This blog began when Ms. M.W. sent the following article to me, about NASA's recent test of the ion-Hall thruster, which has now demonstrated a thrust in excess of five newtons, far surpassing that of NASA's Dawn spacecraft, which indeed does use an ion thruster, but one only generating 90 micronewtons of thrust:
The author of this article, Jonathan O'Callaghan, provides a link to NASA's "other ongoing projects," and while I originally intended to comment in this blog more on the article itself, after clicking on the link contained in it, my initial reaction was "whoa! something is up!", and that, of course, brings us to today's high octane speculation.
For when I clicked on Mr. O'Callaghan's provided link, it led me here:
At the top of this link, the reader will note the following contract awards:
NASA’s journey to deep space will include key partnerships with commercial industry for the development of advanced exploration systems. In an effort to stimulate deep space capability development across the aerospace industry, NASA released the Next Space Technologies for Exploration Partnerships (NextSTEP) Broad Agency Announcement and selected 12 projects to advance the development of necessary exploration capabilities. Through these public-private partnerships, NextSTEP partners will provide advance concept studies and technology development projects in the areas of advanced propulsion, habitation systems and small satellites.

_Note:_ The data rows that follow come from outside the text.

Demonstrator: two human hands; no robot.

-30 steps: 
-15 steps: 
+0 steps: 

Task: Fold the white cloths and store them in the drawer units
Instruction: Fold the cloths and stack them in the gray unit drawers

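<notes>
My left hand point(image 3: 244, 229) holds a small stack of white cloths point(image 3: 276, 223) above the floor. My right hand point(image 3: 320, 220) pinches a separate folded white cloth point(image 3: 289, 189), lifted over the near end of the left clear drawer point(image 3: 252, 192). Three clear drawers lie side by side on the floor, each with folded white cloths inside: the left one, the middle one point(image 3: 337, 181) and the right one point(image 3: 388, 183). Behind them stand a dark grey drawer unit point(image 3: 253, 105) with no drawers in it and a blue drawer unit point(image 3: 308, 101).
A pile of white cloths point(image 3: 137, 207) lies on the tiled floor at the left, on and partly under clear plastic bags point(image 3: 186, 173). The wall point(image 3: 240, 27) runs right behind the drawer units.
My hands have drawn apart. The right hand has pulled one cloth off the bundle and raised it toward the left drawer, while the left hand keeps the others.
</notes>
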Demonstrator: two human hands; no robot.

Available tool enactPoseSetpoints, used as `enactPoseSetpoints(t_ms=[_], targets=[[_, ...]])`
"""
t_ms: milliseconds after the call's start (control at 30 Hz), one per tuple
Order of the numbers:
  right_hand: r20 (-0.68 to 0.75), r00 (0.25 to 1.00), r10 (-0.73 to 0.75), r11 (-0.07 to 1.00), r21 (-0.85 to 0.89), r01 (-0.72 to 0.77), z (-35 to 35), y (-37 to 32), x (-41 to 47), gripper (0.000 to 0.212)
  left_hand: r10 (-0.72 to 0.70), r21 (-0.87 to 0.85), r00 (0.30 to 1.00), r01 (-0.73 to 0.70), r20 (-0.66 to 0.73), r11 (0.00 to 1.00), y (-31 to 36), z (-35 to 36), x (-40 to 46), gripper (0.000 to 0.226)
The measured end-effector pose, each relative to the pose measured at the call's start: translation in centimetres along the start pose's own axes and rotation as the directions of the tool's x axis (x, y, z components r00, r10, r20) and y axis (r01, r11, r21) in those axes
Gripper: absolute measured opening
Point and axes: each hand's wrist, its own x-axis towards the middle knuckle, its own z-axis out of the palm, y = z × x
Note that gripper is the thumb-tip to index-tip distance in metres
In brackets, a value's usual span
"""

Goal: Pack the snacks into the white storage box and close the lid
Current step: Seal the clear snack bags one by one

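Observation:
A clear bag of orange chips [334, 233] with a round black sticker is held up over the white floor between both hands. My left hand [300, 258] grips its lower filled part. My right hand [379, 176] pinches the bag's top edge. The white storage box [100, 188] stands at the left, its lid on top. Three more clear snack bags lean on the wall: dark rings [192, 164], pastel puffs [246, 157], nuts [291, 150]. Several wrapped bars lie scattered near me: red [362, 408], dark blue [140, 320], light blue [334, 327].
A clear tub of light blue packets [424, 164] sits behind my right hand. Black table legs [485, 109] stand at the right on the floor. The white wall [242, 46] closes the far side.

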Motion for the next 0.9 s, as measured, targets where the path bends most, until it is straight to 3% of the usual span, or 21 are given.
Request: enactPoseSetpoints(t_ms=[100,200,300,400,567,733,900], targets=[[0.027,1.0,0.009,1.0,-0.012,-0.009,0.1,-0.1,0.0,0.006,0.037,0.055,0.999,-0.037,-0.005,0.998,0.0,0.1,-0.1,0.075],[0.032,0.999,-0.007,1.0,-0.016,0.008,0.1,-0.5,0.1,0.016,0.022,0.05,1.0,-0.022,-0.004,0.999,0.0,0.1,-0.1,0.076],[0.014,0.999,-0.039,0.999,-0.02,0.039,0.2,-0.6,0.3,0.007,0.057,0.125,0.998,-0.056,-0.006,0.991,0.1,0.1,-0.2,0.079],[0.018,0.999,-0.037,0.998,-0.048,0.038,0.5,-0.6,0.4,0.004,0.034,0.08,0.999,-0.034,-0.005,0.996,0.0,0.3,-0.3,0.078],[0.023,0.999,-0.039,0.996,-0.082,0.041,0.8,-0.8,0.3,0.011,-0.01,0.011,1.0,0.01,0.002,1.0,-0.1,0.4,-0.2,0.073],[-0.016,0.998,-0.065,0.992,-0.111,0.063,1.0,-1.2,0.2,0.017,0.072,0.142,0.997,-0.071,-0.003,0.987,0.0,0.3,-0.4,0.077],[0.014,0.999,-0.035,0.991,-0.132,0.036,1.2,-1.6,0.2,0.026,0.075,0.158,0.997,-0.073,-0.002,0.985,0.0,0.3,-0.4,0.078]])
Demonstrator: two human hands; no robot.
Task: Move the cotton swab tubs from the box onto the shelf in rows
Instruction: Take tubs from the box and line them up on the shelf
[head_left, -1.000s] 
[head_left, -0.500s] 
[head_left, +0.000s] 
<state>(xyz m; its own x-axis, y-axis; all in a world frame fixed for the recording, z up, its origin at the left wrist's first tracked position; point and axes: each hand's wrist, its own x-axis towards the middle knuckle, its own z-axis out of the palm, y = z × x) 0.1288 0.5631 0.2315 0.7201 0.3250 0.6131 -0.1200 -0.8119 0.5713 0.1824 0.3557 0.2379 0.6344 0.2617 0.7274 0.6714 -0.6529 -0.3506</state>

Advanced propulsion technology will be necessary to power exploration into deeper space. Selected partners will further the development of high power electric propulsion (EP) systems in order to lay the ground work for future lifetime testing and eventual technology demonstration missions of the EP systems. Current electric propulsion technology can generate 5 kilowatts of power, and NASA hopes to eventually achieve 300 kilowatts or greater. Partners will demonstrate an electric propulsion systems with higher specific impulse, higher efficiency, and higher power for long duration deep space transportation systems and look at capabilities that are beyond those previously considered.
Ad Astra Rocket Company of Webster, Texas will use the NextSTEP award to develop and test an advanced version of its Variable Specific Impulse Magnetoplasma Rocket (VASIMR) engine, an advanced plasma space propulsion system. Plasma is an electrically charged gas that can be heated to extreme temperatures by radio waves and controlled and guided by strong magnetic fields. The magnetic field also insulates nearby structures so exhaust temperatures well beyond the melting point of materials can be achieved. In rocket propulsion, the higher the temperature of the exhaust gases, the higher their velocity and the higher the fuel efficiency. The engine will be equipped with technological advances for a longer test to demonstrate the engine’s new proprietary core design and thermal control subsystem and to better estimate component lifetime
Aeroject Rocketdyne Inc. of Redmond, Washington will use the award to complete the development on a Power Processing Unit that will convert the electrical power generated by a spacecraft’s solar arrays into the power needed for its patented 250kW multi-channel Nested Hall Thruster.
MSNW LLC of Redmond, Washington plans to develop a thruster for high-power, exploration class missions. MSNW LLC will also partner with the University of Washington to develop and test a propulsion system capable of operation from 100 to 300 kW power on both traditional propellants and propellants manufactured using resources available during a deep space mission to the moon or Mars, minimizing the materials carried from Earth.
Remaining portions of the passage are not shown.